R-beta: formula() and model formulae

[Bill Venables]

Peter Dalgaard writes:
 > Bill Venables <wvenable at attunga.stats.adelaide.edu.au> writes:
 > 
 > > Ah, the Helmert contrasts b\^ete noir.  For ANOVA the contrast
 > > matrix used is mostly irrelevant.  For regression models I agree,
 > > treatment contrasts would be generally more easily interpreted.
 > 
 > Understatement of the year... Last time I bumped into them, it took me
 > and a colleague more than an hour to figure out how to interpret the
 > regression coefficients, and, I may add, the solution was *not* what
 > the white book said it was (it's not just one level minus the average
 > of the preceding, the parameter is also scaled by the reciprocal of
 > the level number). [There's a split-second solution -- see below --
 > but we sort of didn't think of it at the time...] 

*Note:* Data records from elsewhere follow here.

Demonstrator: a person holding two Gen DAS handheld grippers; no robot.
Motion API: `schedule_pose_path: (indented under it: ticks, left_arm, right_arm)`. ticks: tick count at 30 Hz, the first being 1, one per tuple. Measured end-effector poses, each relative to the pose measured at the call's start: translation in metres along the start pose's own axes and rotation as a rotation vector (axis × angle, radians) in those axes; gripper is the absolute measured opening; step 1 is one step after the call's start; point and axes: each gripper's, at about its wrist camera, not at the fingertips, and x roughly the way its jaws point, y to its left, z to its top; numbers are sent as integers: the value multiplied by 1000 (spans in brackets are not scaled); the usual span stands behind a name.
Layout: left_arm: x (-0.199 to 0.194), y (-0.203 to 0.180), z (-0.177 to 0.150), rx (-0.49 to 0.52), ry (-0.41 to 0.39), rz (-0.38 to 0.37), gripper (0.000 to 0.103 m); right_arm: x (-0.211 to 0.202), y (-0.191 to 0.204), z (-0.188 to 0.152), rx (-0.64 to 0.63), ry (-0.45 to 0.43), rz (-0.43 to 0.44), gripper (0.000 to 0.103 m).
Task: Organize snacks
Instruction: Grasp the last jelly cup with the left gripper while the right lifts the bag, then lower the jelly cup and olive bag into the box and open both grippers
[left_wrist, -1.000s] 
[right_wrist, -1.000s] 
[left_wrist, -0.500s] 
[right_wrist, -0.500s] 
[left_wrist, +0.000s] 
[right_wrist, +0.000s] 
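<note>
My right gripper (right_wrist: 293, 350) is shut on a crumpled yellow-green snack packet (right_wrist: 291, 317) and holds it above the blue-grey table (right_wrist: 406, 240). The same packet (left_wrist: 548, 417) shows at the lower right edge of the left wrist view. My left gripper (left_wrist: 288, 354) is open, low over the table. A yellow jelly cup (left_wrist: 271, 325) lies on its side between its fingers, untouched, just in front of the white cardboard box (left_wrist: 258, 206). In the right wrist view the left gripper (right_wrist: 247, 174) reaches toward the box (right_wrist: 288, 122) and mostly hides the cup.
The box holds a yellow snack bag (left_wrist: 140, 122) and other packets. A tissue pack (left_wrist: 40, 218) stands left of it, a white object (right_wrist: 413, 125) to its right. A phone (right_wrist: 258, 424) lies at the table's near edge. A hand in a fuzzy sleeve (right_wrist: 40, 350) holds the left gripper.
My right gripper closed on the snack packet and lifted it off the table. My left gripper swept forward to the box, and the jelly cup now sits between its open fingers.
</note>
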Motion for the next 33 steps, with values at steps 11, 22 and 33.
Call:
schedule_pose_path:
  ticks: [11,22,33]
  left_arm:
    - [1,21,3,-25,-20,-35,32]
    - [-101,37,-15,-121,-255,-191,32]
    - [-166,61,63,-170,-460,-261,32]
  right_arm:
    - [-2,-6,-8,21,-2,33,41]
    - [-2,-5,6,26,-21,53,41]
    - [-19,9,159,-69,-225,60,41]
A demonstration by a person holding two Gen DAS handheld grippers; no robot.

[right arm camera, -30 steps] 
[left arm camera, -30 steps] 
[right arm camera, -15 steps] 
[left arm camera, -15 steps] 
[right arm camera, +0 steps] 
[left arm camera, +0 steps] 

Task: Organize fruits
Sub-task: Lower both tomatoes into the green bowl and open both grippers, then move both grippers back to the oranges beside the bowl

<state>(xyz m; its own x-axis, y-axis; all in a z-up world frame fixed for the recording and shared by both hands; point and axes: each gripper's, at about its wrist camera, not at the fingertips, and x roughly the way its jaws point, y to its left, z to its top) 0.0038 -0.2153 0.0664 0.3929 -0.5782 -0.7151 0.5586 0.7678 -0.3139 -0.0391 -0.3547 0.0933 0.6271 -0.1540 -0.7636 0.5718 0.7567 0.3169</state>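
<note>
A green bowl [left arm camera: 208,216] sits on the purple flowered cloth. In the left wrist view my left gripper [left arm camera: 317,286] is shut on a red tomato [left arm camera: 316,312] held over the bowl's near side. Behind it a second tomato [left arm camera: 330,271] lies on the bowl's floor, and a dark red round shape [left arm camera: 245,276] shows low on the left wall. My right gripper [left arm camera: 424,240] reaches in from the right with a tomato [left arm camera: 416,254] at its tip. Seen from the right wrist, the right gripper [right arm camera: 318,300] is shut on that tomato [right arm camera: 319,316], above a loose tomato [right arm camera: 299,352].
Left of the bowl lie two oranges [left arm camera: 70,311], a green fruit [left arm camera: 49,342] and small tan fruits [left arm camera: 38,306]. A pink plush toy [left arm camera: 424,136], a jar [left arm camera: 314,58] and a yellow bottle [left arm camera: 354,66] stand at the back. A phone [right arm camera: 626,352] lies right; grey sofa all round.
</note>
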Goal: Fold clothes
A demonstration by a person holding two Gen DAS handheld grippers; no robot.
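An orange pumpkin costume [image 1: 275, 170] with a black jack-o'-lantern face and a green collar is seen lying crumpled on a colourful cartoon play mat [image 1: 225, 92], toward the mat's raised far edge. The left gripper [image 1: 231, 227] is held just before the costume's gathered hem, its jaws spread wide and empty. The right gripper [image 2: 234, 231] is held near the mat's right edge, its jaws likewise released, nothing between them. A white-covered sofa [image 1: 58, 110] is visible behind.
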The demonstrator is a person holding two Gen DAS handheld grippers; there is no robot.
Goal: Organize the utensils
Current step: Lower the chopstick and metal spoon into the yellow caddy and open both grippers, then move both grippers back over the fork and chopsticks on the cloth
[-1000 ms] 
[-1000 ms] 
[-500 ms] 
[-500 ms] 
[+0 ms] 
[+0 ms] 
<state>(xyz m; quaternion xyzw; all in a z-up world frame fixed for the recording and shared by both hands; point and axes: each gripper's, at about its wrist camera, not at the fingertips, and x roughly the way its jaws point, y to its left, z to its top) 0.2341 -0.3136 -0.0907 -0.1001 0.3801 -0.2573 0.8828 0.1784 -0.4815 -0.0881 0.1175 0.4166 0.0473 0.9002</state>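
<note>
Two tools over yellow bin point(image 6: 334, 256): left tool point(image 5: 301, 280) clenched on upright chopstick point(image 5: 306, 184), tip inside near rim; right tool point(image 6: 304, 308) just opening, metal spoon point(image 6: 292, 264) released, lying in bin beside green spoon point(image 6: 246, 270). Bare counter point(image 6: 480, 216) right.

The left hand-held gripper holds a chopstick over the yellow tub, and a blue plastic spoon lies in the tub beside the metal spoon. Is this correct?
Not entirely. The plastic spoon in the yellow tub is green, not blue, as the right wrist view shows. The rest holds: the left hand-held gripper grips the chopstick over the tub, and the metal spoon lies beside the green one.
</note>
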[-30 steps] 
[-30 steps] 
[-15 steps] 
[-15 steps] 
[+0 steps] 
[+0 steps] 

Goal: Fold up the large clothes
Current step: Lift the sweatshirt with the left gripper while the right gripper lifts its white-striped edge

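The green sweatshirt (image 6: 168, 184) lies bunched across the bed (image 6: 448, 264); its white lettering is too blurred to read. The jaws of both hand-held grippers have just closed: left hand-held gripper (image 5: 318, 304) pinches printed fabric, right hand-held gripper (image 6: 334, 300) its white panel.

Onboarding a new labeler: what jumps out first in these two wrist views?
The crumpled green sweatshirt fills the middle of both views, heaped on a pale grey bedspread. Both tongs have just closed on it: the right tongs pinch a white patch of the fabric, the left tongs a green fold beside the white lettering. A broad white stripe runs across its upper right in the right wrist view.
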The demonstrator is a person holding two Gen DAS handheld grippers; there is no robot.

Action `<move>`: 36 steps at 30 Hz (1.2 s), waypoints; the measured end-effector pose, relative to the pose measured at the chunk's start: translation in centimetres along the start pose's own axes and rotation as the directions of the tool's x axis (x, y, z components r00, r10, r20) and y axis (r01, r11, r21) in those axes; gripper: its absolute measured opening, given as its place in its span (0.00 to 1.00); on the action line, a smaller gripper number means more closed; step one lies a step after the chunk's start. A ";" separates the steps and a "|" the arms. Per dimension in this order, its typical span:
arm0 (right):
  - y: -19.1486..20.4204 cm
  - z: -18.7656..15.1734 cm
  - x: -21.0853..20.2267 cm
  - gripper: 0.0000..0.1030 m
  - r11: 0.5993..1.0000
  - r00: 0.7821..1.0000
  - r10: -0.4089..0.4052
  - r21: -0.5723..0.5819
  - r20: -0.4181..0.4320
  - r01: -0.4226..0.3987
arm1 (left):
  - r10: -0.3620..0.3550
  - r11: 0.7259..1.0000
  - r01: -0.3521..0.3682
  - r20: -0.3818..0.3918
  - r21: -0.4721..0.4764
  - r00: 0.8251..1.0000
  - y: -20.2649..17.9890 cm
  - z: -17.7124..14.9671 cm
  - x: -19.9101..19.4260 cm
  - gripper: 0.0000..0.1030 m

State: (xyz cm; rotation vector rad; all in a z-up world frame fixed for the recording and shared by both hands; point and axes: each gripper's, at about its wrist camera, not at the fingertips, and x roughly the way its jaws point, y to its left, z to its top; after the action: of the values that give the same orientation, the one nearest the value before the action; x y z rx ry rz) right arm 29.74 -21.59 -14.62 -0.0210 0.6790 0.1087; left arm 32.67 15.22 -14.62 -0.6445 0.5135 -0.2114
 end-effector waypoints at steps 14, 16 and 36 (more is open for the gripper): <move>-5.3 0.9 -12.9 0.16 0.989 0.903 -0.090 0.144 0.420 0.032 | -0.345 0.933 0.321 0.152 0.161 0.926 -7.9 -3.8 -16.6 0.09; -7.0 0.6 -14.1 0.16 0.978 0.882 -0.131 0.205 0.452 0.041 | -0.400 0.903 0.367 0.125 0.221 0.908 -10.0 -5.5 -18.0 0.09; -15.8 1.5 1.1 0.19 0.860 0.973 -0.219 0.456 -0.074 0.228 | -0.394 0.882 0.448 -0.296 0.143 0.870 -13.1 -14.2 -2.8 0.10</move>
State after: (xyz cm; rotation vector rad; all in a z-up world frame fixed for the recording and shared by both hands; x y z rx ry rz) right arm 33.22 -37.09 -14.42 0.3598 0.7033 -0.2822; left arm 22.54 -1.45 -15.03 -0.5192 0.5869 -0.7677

A few weeks ago I gave a fairly detailed discussion of how to
relate contrast matrices and their interpretation in s-news.  I
could re-issue it or post it to people if that was their wish.

There is also to be an extended discussion of the subject in V&R2
due out in July, with a further elaboration to appear (real soon
now...) in the online complements.

 > > I presume the reason they were used at all is because if you have
 > > equal replication of everything the Helmert contrasts give you a
 > > model matrix with orthogonal columns, so all estimates are
 > > uncorrelated.  Whenever do you get equal replication, though?
 > 
 > Hardly ever. Actually, I though that the point was not so much
 > ortogonality, but the successive testing (A=B, A=B=C, A=B=C=D,...).
 > However that is just plainly wrong outside of balanced ANOVA's.
 > And, even in that case, once the first two levels differ, the rest
 > of the coefficients lose all meaning.

Indeed.  That's why I tended to discount that possibility myself.
Here is a contrast matrix generator I sometimes prefer to use
that corresponds to testing A=B, B=C, C=D, ...  Of course the
contrasts are not mutually orthogonal.  How it works is left as a
little puzzle.  (This function works in S.  I haven't tested it
in R, but it should work if lower.tri() is available.)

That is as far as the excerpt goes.